Exercise goal -
Start at the first line of the material below and retype each line through the one containing "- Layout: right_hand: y", exactly.

Stored data -
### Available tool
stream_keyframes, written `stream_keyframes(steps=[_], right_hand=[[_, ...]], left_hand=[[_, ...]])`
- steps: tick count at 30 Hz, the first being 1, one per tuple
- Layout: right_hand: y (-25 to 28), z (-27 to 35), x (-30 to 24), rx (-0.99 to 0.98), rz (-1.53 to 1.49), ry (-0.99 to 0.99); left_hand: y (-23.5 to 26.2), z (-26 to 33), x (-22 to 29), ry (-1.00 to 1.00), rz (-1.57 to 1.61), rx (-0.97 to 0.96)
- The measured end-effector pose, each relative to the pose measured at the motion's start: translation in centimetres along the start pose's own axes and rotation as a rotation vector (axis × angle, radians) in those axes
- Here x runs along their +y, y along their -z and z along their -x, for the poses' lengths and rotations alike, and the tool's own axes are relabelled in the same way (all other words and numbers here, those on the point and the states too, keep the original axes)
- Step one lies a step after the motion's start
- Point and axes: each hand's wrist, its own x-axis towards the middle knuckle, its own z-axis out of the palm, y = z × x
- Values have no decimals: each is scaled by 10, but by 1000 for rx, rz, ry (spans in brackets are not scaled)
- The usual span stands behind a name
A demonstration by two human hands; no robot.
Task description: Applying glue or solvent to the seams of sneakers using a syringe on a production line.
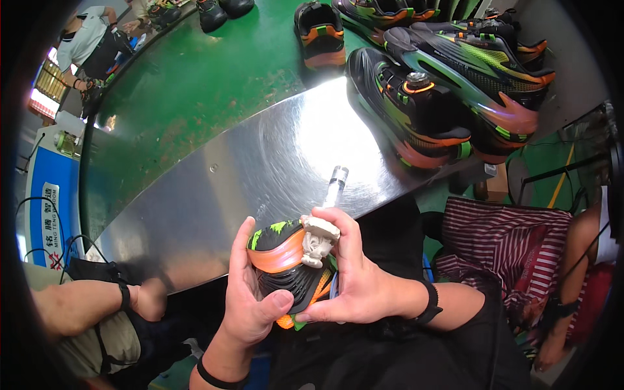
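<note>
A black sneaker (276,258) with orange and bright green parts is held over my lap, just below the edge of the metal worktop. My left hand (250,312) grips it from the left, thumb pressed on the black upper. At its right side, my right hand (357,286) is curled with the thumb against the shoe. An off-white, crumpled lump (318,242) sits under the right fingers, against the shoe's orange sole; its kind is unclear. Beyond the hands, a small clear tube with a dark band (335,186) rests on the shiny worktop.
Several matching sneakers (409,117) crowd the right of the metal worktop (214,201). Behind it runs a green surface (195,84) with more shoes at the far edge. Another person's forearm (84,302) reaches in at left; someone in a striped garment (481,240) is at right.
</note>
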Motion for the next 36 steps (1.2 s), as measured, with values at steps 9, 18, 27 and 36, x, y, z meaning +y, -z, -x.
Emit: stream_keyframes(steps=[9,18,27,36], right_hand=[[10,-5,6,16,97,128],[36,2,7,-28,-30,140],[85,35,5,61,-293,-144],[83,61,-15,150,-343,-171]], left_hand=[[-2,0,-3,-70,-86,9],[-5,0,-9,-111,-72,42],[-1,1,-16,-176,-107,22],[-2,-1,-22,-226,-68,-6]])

Response -
### Available tool
stream_keyframes, written `stream_keyframes(steps=[_], right_hand=[[_, ...]], left_hand=[[_, ...]])`
- steps: tick count at 30 Hz, the first being 1, one per tuple
- Layout: right_hand: y (-25 to 28), z (-27 to 35), x (-30 to 24), rx (-0.99 to 0.98), rz (-1.53 to 1.49), ry (-0.99 to 0.99); left_hand: y (-23.5 to 26.2), z (-26 to 33), x (-22 to 29), ry (-1.00 to 1.00), rz (-1.57 to 1.61), rx (-0.97 to 0.96)

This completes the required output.